TASK TO CARRY OUT:
Look through the listing below for the word "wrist" and copy every line where it occurs.
** Opening INPUT DATA block **
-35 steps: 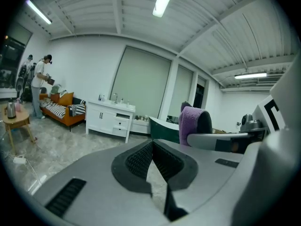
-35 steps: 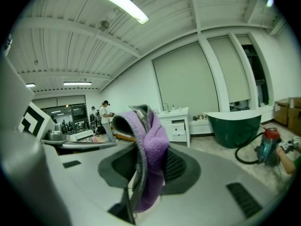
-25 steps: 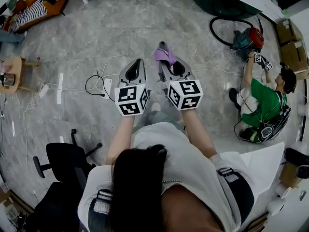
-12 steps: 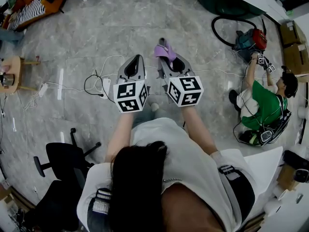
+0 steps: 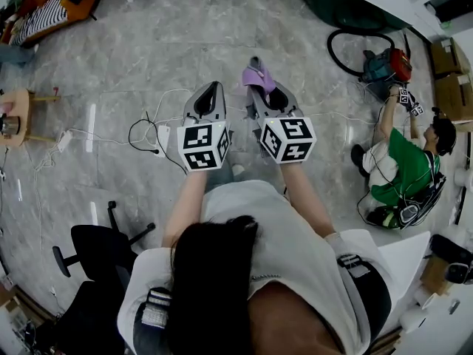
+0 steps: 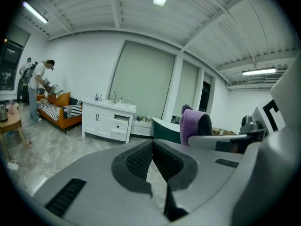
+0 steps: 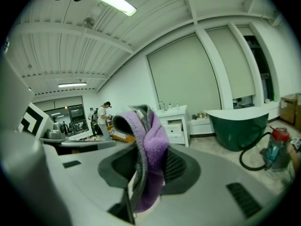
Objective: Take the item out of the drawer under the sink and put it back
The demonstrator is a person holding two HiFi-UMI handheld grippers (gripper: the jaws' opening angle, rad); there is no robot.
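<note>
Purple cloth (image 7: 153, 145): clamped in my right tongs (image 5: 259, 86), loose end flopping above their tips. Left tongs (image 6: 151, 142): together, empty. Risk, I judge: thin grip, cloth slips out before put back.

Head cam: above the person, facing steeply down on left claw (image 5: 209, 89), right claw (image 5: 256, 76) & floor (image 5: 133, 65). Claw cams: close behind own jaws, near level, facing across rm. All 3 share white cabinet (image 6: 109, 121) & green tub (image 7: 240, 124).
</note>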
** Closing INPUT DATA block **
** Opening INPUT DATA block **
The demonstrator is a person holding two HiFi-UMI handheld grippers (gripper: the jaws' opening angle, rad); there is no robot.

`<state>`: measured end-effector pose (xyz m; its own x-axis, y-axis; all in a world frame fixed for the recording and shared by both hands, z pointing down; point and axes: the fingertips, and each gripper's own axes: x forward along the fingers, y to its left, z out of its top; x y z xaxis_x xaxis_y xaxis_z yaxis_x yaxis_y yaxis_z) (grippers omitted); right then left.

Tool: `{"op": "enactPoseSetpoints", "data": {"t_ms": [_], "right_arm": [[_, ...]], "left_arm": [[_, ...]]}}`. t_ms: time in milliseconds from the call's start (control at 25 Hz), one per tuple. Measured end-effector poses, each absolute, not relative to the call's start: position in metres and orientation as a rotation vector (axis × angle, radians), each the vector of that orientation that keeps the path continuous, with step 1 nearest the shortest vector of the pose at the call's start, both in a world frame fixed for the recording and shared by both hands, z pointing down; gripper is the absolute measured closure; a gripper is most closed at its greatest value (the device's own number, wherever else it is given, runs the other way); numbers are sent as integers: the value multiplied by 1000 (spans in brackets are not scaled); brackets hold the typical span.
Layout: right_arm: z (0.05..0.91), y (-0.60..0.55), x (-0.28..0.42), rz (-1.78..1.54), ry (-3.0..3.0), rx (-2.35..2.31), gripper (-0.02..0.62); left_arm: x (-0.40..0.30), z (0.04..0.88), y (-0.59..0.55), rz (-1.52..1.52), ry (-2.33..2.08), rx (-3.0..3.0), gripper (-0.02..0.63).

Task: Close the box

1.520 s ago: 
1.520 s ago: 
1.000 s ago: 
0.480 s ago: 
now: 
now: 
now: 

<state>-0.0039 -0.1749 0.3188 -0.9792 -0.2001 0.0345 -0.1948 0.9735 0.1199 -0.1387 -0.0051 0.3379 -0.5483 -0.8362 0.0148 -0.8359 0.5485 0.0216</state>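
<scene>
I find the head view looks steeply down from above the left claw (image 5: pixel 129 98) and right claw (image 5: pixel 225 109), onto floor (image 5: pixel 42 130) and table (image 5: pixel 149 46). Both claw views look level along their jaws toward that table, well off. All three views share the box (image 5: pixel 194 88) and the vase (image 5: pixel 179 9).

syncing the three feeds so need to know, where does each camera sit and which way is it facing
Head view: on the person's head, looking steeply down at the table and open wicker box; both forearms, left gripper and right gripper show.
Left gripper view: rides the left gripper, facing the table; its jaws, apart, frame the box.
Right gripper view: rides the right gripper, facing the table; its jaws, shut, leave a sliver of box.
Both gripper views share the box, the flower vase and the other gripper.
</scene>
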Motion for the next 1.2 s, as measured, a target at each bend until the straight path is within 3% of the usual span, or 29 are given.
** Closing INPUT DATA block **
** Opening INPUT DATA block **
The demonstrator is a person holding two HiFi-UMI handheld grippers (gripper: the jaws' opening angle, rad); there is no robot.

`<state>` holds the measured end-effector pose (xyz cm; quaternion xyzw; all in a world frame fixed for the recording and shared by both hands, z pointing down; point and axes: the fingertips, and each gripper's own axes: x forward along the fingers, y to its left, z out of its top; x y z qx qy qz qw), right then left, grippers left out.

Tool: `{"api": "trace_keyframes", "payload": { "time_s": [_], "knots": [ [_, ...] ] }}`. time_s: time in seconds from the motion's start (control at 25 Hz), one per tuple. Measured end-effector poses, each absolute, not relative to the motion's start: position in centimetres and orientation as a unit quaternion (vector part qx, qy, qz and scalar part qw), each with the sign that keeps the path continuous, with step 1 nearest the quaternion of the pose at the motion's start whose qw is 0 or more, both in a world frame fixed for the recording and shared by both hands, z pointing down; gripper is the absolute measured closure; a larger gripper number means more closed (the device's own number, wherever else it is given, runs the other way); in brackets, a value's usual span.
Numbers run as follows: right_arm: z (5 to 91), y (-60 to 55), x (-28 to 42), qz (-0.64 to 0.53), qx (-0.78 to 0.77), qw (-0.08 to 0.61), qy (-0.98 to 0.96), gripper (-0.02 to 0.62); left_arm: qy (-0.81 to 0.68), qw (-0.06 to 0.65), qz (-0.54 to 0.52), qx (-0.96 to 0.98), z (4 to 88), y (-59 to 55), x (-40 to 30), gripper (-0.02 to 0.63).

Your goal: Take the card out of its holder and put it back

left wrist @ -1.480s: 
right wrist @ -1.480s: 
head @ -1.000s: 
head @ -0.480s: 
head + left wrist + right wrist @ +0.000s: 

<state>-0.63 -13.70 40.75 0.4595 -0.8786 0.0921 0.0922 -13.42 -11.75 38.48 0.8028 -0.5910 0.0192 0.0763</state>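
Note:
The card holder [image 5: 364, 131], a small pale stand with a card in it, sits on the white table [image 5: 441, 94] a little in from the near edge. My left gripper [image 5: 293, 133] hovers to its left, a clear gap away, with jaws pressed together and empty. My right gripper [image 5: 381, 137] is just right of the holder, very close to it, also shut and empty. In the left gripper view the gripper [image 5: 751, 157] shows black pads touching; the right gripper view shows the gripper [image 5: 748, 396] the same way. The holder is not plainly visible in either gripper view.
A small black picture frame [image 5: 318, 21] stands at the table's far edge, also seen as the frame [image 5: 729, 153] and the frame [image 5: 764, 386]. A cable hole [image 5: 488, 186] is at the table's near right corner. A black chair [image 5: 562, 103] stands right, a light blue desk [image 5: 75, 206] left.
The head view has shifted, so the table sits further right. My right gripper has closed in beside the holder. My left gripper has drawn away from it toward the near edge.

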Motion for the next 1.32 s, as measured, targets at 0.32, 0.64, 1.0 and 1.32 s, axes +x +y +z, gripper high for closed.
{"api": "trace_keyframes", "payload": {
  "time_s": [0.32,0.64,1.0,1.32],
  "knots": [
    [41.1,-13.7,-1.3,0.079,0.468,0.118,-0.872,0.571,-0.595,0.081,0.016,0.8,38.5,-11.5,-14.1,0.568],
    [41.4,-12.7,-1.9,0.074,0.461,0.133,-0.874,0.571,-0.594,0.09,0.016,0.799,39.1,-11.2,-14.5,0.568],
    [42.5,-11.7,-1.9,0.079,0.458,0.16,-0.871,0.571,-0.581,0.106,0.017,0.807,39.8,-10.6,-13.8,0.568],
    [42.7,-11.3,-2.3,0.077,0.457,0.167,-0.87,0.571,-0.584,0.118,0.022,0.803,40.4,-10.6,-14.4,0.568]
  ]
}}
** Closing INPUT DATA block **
TASK RESPONSE:
left wrist @ -1.480s: 
right wrist @ -1.480s: 
head + left wrist + right wrist @ +0.000s: 

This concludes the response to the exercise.